What did you use to do that fed your soul?

It was my last year at UCSD. Two long twelve-hour days each week down in San Diego. Busy young family life at home. I tried to keep mornings normal the days I wasn’t in school—making breakfast, packing lunches, fluffing dirty gym clothes in the dryer with a softener sheet if they hadn’t made it into the wash, sitting up on the counter to fix hubby’s collar as I gave him his morning kiss. I was absent for all of this the days I left by 5:45 for school. This finishing college after a twelve-year break was a team effort. Two extra-long days seemed to work better for us here in the final stretch than three regular ones. Hubby would drive the hour down to San Diego every Tuesday after work so we could eat dinner together before my evening class. Pastrami and Monte Cristos, their signature fresh pickles and amazing coffee at Samson’s Deli in La Jolla, just up the road from campus.

As full as my schedule was, I’d added one class I didn’t need just to keep me going . . . a Creative Writing Poetry class. Crazy, right? You would think so, but I’d learned by thirty-five the respite it would provide my creative soul . . . in the middle of all the have-to’s. With poems due every week, everything became fodder for a poem. The bevy of quail framed in morning sun on the backyard fence, the moving shadow on the water from the thirteenth-floor lecture hall above the ocean, a visit to New York City the week of a hundred-year snowstorm that shut it down (I’d come to do research for a baseball book about one of the “Boys of Summer”), memories of mud pies and the smell of supper out the window after dark, a basket of Indian Corn at the farmers’ market . . . even our morning kiss. I know, these don’t sound like the stuff poetry is made of, but you might be surprised. You use what you have. Poets always have.

While I love being able to choose free verse when I write (“Just write a paragraph and put it on the page in the shape of a poem,” I used to tell reluctant high school poets), there were the expected parameters for most assignments that required paying attention to subject, structure, rhythm and meter, and rhyme scheme. Not to worry, I’m not planning to launch into a poetry lesson here, lest you feel yourself slipping away . . . as I do when someone starts talking math, my brain sliding into a gray hallway searching for an exit.

Why am I talking about this poetry class? I just this weekend found the manilla folder of poems with their dates and the professor’s comments scrawled in blue or green ink! (These were the days when you still had to turn in an actual paper copy to the professor who would pick it up and read it while eating his lunch or drinking a late night cup of coffee. You also had to climb three flights of stairs to his office for an audience if you needed an extension or explanation for a grade.) A virtual time capsule from 1983 buried in a box of pictures in the closet. Of course I had to sit right down on the floor and read them! I am particularly entertained by the parody I wrote of Jenny Joseph’s “Warning” (“When I am an old woman I shall wear purple…”) I think I got just about all of that right!

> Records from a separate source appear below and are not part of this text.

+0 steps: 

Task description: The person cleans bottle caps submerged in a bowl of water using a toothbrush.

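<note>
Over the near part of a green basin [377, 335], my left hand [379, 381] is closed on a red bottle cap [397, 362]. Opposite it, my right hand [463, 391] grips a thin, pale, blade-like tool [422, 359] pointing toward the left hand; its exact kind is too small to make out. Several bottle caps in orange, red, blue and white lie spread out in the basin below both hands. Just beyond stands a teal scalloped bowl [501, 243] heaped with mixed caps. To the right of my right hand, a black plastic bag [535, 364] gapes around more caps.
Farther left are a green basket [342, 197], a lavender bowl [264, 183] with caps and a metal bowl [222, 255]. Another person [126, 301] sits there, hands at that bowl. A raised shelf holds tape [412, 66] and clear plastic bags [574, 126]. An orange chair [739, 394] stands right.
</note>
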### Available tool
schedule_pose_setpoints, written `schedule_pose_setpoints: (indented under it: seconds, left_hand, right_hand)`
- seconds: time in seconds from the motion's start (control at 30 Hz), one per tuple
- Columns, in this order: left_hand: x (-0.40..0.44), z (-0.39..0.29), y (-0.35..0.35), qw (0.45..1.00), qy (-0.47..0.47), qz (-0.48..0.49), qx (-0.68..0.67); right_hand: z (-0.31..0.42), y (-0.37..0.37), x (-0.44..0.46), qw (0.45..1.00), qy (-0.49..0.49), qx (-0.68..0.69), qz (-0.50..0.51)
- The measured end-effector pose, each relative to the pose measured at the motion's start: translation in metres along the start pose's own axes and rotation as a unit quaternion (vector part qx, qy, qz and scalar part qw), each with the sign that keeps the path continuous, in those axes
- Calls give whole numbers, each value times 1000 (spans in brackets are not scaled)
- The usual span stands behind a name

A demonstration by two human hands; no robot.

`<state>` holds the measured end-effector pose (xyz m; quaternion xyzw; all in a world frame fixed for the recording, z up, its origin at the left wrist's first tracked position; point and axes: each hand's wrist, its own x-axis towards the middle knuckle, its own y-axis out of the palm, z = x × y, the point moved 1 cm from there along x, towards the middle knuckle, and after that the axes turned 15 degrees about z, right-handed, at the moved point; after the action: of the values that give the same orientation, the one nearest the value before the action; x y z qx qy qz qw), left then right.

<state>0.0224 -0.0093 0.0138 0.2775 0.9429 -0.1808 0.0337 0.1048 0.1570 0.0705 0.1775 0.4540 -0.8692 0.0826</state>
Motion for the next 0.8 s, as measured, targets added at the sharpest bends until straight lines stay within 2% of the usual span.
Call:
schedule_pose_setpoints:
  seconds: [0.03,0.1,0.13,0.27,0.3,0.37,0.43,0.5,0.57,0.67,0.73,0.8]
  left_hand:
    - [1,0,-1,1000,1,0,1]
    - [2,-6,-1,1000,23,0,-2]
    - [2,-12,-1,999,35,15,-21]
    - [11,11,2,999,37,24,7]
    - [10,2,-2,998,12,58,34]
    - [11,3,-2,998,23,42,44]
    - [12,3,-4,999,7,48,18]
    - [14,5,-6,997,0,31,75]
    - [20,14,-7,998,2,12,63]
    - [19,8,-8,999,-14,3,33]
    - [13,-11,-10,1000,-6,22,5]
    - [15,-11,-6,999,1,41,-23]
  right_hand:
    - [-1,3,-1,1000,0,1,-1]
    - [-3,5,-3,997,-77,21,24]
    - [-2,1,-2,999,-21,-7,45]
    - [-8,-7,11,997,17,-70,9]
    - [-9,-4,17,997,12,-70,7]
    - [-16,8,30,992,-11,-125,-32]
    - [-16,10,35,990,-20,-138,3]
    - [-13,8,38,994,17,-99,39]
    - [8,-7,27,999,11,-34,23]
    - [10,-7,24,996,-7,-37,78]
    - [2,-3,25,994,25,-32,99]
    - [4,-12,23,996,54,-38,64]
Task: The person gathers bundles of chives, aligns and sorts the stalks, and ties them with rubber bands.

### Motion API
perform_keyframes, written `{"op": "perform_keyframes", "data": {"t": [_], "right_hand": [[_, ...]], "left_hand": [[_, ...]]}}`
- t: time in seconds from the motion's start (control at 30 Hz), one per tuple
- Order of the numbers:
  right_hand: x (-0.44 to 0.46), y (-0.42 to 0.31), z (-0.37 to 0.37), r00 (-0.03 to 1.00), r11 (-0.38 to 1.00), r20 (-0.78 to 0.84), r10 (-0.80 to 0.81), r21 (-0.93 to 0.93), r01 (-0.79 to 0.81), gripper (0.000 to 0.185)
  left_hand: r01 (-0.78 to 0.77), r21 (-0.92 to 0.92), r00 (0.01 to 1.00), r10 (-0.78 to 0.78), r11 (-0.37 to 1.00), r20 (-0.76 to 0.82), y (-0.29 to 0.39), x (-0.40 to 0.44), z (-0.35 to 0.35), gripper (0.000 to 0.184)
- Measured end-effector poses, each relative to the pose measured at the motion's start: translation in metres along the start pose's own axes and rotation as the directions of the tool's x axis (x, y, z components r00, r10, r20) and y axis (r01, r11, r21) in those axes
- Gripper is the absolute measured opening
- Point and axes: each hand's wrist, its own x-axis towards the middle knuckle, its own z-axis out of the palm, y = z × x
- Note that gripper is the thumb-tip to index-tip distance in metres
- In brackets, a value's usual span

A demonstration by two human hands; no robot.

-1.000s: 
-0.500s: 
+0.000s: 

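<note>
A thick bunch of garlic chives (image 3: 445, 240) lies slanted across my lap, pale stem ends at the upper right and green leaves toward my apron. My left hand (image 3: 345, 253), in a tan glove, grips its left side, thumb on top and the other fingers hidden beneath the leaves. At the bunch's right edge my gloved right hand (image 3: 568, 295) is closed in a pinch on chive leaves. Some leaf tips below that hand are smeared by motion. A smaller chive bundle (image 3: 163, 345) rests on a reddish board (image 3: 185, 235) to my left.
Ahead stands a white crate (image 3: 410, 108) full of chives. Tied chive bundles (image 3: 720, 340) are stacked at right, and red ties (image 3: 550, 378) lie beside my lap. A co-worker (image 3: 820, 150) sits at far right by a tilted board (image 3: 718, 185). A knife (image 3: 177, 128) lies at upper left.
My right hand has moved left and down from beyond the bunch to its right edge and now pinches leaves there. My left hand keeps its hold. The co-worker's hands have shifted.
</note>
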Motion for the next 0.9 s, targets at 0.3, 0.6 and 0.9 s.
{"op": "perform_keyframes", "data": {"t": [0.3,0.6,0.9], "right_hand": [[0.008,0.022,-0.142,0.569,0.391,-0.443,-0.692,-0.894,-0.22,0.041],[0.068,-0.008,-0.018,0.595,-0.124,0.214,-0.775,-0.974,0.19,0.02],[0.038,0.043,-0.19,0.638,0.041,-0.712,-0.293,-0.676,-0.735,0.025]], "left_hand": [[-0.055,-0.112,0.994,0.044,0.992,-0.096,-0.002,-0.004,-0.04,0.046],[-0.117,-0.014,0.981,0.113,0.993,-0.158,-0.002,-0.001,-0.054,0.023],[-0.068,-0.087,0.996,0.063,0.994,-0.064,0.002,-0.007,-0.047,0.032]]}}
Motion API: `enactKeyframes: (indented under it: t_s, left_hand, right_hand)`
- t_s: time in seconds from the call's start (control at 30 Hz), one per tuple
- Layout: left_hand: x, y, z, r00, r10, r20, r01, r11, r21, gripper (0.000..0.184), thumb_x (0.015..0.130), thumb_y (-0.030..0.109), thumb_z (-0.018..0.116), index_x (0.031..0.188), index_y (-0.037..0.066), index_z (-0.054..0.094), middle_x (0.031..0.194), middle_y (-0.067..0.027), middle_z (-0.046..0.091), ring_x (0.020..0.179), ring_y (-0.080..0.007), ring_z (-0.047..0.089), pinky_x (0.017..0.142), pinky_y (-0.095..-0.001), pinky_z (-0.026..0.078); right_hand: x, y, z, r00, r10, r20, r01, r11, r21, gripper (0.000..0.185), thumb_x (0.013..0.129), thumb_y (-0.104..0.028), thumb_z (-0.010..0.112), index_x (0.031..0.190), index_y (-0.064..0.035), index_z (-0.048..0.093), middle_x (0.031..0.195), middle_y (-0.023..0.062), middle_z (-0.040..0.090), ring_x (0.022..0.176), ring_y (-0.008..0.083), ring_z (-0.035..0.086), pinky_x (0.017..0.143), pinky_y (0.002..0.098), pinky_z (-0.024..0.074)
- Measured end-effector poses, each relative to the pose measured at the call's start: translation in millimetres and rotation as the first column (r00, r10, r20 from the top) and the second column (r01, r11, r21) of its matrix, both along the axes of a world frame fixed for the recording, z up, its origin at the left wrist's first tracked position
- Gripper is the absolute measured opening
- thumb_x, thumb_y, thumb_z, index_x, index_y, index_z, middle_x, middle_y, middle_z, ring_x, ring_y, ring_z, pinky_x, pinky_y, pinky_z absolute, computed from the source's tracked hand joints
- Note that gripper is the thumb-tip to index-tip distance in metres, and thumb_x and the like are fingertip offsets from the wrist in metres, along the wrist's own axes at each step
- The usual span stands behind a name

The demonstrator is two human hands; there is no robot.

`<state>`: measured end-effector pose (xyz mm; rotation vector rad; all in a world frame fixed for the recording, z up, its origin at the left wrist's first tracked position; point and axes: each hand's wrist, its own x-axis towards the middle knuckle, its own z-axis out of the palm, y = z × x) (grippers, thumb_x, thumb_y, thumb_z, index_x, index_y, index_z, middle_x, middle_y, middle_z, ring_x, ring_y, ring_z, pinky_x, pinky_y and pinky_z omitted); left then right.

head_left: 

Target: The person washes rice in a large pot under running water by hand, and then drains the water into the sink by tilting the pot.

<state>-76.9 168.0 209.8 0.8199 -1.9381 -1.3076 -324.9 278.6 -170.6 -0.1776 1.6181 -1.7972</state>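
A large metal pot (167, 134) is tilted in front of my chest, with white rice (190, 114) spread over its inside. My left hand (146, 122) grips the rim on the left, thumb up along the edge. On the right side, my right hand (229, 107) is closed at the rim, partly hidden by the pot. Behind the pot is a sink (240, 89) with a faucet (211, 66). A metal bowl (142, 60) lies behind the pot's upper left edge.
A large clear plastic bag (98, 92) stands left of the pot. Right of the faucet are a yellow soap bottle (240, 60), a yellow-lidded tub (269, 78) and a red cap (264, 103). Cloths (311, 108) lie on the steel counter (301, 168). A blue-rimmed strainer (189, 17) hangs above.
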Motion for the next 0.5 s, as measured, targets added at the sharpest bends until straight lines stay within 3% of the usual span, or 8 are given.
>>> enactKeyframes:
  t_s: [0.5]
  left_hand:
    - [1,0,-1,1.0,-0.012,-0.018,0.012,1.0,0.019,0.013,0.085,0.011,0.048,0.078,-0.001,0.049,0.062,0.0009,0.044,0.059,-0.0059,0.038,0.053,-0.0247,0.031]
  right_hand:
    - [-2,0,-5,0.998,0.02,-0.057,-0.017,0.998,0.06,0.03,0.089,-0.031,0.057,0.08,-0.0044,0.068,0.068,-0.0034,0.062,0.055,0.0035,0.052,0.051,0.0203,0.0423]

I’ve copied a few into a Poetry Page here on the blog: Time Capsule 1983. If you are a poetry lover or writer or tinkerer you may find them entertaining. Some read like first drafts . . . and probably are. Some work, some don’t, but I’m including them to give you permission not to be amazing all the time. As simple or silly or soulful as they are, I am nonetheless inspired to start writing poetry again—as if it were an assignment. What did you use to do that fed your soul? I’m giving you an assignment: Do it.

Rituals

Warm muffins and orange juice
Brown bags folded twice 
on the tops of their notebooks
Brush your teeth?
Homework?
Milk money?
I hear the bus—love you
Kisses at the sink
Cool lips
Warm backs.

Sitting on the kitchen counter
Fixing his tie
A cologne-scented kiss
Warm lips
Warm neck
A private joke—

Rituals that weave an invisible thread
Binding me
To him
To them.
Check the Poetry Page: Time Capsule 1983 for a few more . . .

7 thoughts on “Poetry class

  1. Great poem! I remember “Warning.” 🙂 I got a writing degree myself; all of my English teachers told me I needed to write books. An up and down life sidetracked me for decades, but I think it needed to. At 52, I finally know what I want to write, and I think mainstream audiences may be more receptive to my character now as I’m seeing deaf people (I’m one) featured in a variety of media.

    Liked by 1 person

  2. Thank you! So fun that you are reading here. You should do it! We all get sidetracked. I know I did by other good and worthy things. But I’m finally just doing it. Just begin 🙂

    Like

  3. In my mid-twenties we had two littles and he was working long hours to build a business. I started using my typing skills from high school. (Remember, when typing was taught?) Poetry spilt out on the page. They started out as words I wished were true, morphing into reality. Ya know? How you start out thinking poetry is supposed to be loafty, until you realize it just needs to be you.